A biosensor is a device that is sensitive to biological substances and converts its concentration into an electrical signal for further processing and analysis [1]. Existing artificial intelligence (AI) biosensors have many limitations: (1) They require a large number of well-labeled data; (2) have poor flexibility, and (3) features extraction strongly depends on logic and accumulation. Due to these restrictions, the potency of traditional biosensors is limited by aspects of performance such as accuracy, timing, etc. [2,3]. During the past few years, with the promising research in deep learning, especially in CNN, these limitations can be overcome. Apart from traditional biosensor systems, CNN can meaningfully progress on extracting the different features. Therefore, based on CNN, a biosensor system can exploit the unlabeled data and the features are learned automatically by the network architecture. Hence CNN is a promising approach for biosensor applications and has also been vastly studied by existing works [4,5].

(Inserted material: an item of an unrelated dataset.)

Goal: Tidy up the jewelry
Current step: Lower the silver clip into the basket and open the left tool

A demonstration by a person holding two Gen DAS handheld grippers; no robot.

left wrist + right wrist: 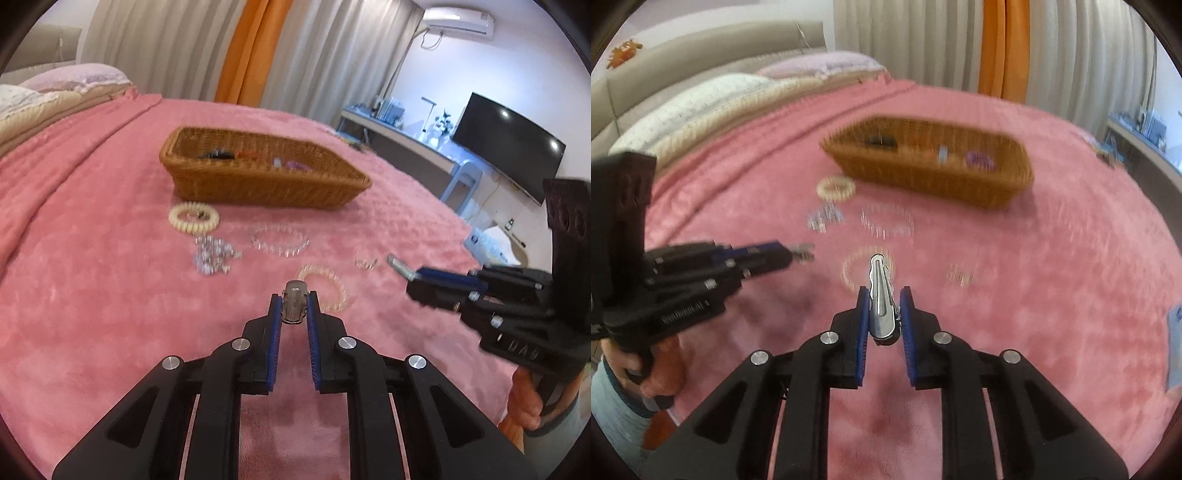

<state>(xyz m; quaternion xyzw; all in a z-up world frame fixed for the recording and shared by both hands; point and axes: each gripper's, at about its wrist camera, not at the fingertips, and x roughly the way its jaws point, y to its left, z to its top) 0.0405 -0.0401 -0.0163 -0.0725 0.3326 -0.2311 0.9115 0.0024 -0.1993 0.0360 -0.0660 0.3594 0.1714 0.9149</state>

While achieving real-time performance, CNN-based techniques demand much more computation and memory resources than conventional methods. Therefore, an energy efficient CNN implementation is inevitable. Application specific integrated circuit (ASIC) and field-programmable gate arrays (FPGA) [6,7,8,9] based accelerators are promising alternates. ASIC-based study in [10,11] is proposed for the purpose of cost efficiency, energy, and throughput. Similarly, FPGA-based research [12,13,14] achieve better performance because of the parallel computation. Moreover, CNN chip implementation is categorized into two classes: (1) standard or traditional chips, and (2) neuro-chips. Standard chips are further divided into two subclasses: (I) multi-processor, and (II) sequential accelerator. In multi-processor, multiple cores are integrated for CNN operation. The purpose is to perform parallel operations for decreasing the throughput, improving the system performance and data loading by two folds. With the sequential accelerator breakthrough, the CNN algorithm on-chip integration is implementable.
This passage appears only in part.